◆ **Problem description**
Please reproduce the data exactly, though every picture must stay out.

- Opening Delimiter -

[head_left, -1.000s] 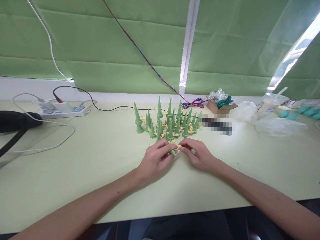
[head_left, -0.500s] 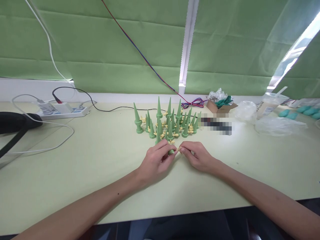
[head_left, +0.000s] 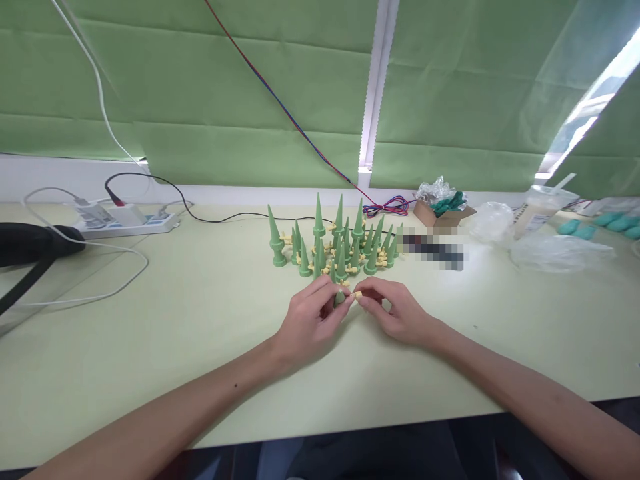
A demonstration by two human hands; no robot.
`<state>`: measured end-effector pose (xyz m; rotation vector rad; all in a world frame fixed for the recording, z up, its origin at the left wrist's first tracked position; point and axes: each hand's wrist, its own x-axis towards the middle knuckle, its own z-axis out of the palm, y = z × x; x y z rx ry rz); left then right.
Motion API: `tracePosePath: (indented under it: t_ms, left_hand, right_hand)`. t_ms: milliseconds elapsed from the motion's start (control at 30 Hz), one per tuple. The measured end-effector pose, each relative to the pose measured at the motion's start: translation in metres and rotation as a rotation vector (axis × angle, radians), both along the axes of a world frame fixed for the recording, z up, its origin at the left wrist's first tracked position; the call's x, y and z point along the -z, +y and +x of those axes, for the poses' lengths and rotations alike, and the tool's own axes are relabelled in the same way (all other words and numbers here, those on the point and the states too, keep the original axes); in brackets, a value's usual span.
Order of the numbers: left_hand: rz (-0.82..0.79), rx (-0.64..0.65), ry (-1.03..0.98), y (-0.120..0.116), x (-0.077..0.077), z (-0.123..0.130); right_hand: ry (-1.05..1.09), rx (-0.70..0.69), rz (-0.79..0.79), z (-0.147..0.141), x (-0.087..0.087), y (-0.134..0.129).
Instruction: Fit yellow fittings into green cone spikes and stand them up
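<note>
My left hand (head_left: 313,320) is closed around a green cone piece (head_left: 339,297), whose tip shows between thumb and forefinger. Right beside it, my right hand (head_left: 393,310) pinches a small yellow part (head_left: 357,295). The fingertips of both hands nearly meet at that part. Just beyond my hands, several green cones (head_left: 319,217) stand upright in a cluster, with small yellow valve-like pieces (head_left: 352,270) on and between them. My fingers hide most of the held green piece.
A power strip (head_left: 125,229) with plugs and cables lies at the left, near a black object (head_left: 40,245). At the back right are a cardboard box (head_left: 443,217), plastic bags (head_left: 493,223) and a cup (head_left: 540,210).
The yellow part between my fingertips has turned and shows more plainly. My left hand has tilted slightly, and the green tip in it points more upward.
</note>
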<state>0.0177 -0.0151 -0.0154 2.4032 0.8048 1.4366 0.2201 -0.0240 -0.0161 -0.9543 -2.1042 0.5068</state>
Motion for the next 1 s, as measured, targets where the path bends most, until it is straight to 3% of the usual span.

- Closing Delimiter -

◆ **Problem solution**
[head_left, -1.000s] 
[head_left, -0.500s] 
[head_left, +0.000s] 
A demonstration by two human hands; no robot.
`<state>`: measured end-effector pose (xyz m; rotation vector rad; all in a world frame fixed for the recording, z up, its origin at the left wrist's first tracked position; point and axes: each hand's wrist, its own x-axis towards the middle knuckle, its own z-axis out of the palm, y = z × x; x y z rx ry rz); left then right.
Motion API: `tracePosePath: (indented under it: t_ms, left_hand, right_hand)`. t_ms: milliseconds elapsed from the motion's start (control at 30 Hz), one per tuple. The measured end-effector pose, each relative to the pose measured at the motion's start: translation in metres and rotation as a rotation vector (axis × angle, radians), both along the axes of a world frame fixed for the recording, z up, its origin at the left wrist's first tracked position; the call's x, y and z point along the -z, +y and +x of those axes, for the poses' lengths and rotations alike, and the tool's own axes are relabelled in the same way (all other words and numbers here, those on the point and the states too, keep the original axes); in brackets, a value's usual span.
Order of the numbers: left_hand: rz (-0.82..0.79), rx (-0.64..0.65), ry (-1.03..0.98), y (-0.120..0.116), x (-0.077..0.077), z (-0.123..0.130); right_hand: ry (-1.05..1.09), rx (-0.70..0.69), rz (-0.79..0.79), z (-0.147..0.141), x (-0.087..0.087), y (-0.134..0.129).
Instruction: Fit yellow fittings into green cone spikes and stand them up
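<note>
My left hand (head_left: 313,320) is closed around a green cone piece (head_left: 339,297), whose tip shows between thumb and forefinger. Right beside it, my right hand (head_left: 393,310) pinches a small yellow part (head_left: 357,295). The fingertips of both hands nearly meet at that part. Just beyond my hands, several green cones (head_left: 319,217) stand upright in a cluster, with small yellow valve-like pieces (head_left: 352,270) on and between them. My fingers hide most of the held green piece.
A power strip (head_left: 125,229) with plugs and cables lies at the left, near a black object (head_left: 40,245). At the back right are a cardboard box (head_left: 443,217), plastic bags (head_left: 493,223) and a cup (head_left: 540,210).
The yellow part between my fingertips has turned and shows more plainly. My left hand has tilted slightly, and the green tip in it points more upward.
</note>
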<state>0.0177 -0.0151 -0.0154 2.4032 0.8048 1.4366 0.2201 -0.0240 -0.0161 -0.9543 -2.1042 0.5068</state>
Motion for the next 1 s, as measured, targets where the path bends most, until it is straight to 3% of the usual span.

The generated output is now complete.